1:01 am on Dec 16, 2005 (gmt 0)

WebmasterWorld Senior Member 10+ Year Member



Yes, the problem is that you are redirecting *after* rewriting to your script. In .htaccess, mod_rewrite behaves recursively, since the server must re-process all rules after any rewrite changes a URL in order to check the new URL against any other rewrites or access-control restrictions. The [L] flag only operates to terminate processing within the current pass, so the code must be carefully written to avoid recursion and infinite loops.

You can overcome your current difficulty by using only mod_rewrite, instead of using a mixture of mod_rewrite and mod_alias, so that you can enforce the execution order.

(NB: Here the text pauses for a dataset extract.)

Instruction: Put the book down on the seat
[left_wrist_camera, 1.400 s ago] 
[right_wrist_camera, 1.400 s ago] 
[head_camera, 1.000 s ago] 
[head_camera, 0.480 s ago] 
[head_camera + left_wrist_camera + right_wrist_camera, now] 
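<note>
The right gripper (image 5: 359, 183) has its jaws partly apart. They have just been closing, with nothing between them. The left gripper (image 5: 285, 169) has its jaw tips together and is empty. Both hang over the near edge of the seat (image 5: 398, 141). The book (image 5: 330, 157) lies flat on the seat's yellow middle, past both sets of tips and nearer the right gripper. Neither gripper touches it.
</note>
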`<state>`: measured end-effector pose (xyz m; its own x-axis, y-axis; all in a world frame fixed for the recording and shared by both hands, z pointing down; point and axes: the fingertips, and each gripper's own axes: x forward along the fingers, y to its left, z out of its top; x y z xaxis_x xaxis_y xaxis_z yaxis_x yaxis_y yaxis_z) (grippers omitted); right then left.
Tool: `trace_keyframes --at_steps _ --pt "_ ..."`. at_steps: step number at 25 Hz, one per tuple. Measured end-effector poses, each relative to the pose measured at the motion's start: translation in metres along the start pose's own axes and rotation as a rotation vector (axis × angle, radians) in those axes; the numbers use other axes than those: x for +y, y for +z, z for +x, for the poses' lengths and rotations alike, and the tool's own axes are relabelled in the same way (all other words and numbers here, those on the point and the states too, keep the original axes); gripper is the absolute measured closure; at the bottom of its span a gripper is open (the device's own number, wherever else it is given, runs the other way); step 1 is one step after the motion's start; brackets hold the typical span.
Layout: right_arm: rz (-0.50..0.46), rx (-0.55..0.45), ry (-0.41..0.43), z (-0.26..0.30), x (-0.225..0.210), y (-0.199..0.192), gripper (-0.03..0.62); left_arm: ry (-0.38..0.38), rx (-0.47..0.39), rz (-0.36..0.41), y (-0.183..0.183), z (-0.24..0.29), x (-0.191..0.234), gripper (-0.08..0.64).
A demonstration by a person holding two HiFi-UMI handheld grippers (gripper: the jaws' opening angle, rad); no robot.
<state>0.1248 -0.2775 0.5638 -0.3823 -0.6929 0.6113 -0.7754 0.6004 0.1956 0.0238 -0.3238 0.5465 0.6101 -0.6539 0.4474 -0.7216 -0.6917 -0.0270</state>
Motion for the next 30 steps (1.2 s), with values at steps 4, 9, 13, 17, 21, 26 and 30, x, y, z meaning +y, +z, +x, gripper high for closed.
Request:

Here's the full suite of rules needed to handle old-style URL redirects, non-canonical domain requests, static-to-dynamic rewrites, and the correction of "accidentally-exposed" dynamic URLs in the proper order:


# Externally redirect old-style static URLs to new style static URLs
RewriteRule ^product/category/([^/]+)/([^/]+)/?$ http://www.example.com/product-category/$1/$2/ [R=301,L]
#
# Externally redirect requests for non-canonical domain names
RewriteCond %{HTTP_HOST} !^www\.example\.com
RewriteRule (.*) http://www.example.com/$1 [R=301,L]
#
# Internally rewrite new-style static URLs to script
RewriteRule ^product-category/([^/]+)/([^/]+)/?$ /mytown/index.php?c=$1&d=$2 [L]
#
# Externally redirect direct client requests for dynamic URLs to new-style static URLs
# (in case your dynamic URLs accidentally get exposed to the search engines)
RewriteCond %{THE_REQUEST} ^[A-Z]{3,9}\ /mytown/index\.php\?c=([^&]+)&d=([^&\ ]+)\ HTTP/
RewriteRule ^mytown/index\.php$ http://www.example.com/product-category/%1/%2? [R=301,L]

The code above eliminates the ".*" patterns, which are maximally-ambiguous and "greedy" patterns, and therefore much less efficient than the more-specific patterns shown. It also makes the trailing slash on the static URLs optional, so you won't have problems if a search engine drops them (like Yahoo has been doing lately).

An example of {THE_REQUEST} would be:


GET /mytown/index.php?c=widgets&d=14 HTTP/1.1

(it is the HTTP request header exactly as sent by the client browser or robot). We use {THE_REQUEST} to test the exact request sent by the client, so that this rule can't be fooled by the previous static-to-dynamic URL rewrite, and won't end up in a 'deadly embrace' with it, causing an 'infinite' loop.

I assumed that your /mytown directory is directly below document_root. If it is not, then either provide a full anchored path for the rewrites, or remove the leading slash from the rewrite substitution URLs.